» Exercise goal
Each line of the material should be retyped without alteration.

[[ Data provided, beginning ]]

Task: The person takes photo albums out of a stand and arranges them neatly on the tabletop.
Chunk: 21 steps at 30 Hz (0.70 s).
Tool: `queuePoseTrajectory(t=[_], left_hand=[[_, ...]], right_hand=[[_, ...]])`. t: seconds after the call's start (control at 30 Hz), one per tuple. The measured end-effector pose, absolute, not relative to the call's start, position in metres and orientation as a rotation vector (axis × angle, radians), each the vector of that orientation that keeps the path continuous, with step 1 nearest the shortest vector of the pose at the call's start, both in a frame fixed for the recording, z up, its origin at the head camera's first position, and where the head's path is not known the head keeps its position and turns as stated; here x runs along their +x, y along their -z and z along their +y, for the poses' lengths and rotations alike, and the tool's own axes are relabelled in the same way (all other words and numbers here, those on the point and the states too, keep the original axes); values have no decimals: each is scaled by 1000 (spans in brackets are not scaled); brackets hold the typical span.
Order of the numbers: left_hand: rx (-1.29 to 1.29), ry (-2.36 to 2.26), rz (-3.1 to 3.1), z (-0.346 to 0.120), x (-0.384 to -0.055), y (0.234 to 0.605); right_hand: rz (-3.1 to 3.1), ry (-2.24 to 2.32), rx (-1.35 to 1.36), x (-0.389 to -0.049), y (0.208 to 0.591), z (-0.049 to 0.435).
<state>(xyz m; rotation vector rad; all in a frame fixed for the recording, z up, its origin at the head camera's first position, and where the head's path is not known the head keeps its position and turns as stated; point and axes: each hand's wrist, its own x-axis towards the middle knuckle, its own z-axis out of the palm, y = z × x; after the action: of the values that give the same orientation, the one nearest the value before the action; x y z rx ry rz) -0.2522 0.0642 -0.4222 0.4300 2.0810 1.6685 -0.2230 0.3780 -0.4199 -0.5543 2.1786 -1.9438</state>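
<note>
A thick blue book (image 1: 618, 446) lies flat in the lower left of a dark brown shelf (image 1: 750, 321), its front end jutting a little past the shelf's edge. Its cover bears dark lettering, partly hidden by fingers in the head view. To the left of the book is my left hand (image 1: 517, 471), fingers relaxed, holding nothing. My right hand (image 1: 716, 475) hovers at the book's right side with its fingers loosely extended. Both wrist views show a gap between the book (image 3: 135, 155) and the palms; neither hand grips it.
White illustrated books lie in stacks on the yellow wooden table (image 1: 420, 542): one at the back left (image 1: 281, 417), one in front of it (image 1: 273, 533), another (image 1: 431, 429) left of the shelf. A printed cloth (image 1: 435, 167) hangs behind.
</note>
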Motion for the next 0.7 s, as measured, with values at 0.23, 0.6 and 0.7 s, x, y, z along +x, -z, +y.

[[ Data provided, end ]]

» Task output
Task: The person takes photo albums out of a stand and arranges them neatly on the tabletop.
Chunk: 21 steps at 30 Hz (0.70 s).
Tool: `queuePoseTrajectory(t=[_], left_hand=[[_, ...]], right_hand=[[_, ...]])`. t: seconds after the call's start (control at 30 Hz), one per tuple. The measured end-effector pose, absolute, not relative to the call's start, position in metres and orientation as a rotation vector (axis × angle, radians), each the vector of that orientation that keeps the path continuous, with step 1 nearest the shortest vector of the pose at the call's start, both in a frame fixed for the recording, z up, its origin at the head camera's first position, and where the head's path is not known the head keeps its position and turns as stated; here x runs along their +x, y along their -z and z along their +y, for the poses' lengths and rotations alike, and the tool's own axes are relabelled in the same way (all other words and numbers here, those on the point and the states too, keep the original axes); values have no decimals: each is scaled by 1000 (spans in brackets are not scaled); brackets hold the typical span.
Order of the numbers: left_hand: rx (-1.29 to 1.29), ry (-2.36 to 2.26), rz (-3.1 to 3.1), z (-0.346 to 0.120), x (-0.384 to -0.055), y (0.234 to 0.605); right_hand: rz (-3.1 to 3.1), ry (-2.24 to 2.32), rx (-1.35 to 1.36), x (-0.389 to -0.049), y (0.208 to 0.591), z (-0.049 to 0.435).
<state>(xyz m; rotation vector rad; all in a frame fixed for the recording, z up, its origin at the head camera's first position, and where the head's path is not known the head keeps its position and turns as stated; point and axes: each hand's wrist, its own x-axis towards the middle knuckle, its own z-axis out of the palm, y = z × x; after the action: of the values that give the same orientation, the one nearest the value before the action; x y z rx ry rz) -0.2522 0.0642 -0.4222 0.4300 2.0810 1.6685 -0.2230 0.3780 -0.4199 -0.5543 2.1786 -1.9438</state>
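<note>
A thick blue book (image 1: 618, 446) lies flat in the lower left of a dark brown shelf (image 1: 750, 321), its front end jutting a little past the shelf's edge. Its cover bears dark lettering, partly hidden by fingers in the head view. To the left of the book is my left hand (image 1: 517, 471), fingers relaxed, holding nothing. My right hand (image 1: 716, 475) hovers at the book's right side with its fingers loosely extended. Both wrist views show a gap between the book (image 3: 135, 155) and the palms; neither hand grips it.
White illustrated books lie in stacks on the yellow wooden table (image 1: 420, 542): one at the back left (image 1: 281, 417), one in front of it (image 1: 273, 533), another (image 1: 431, 429) left of the shelf. A printed cloth (image 1: 435, 167) hangs behind.
</note>
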Motion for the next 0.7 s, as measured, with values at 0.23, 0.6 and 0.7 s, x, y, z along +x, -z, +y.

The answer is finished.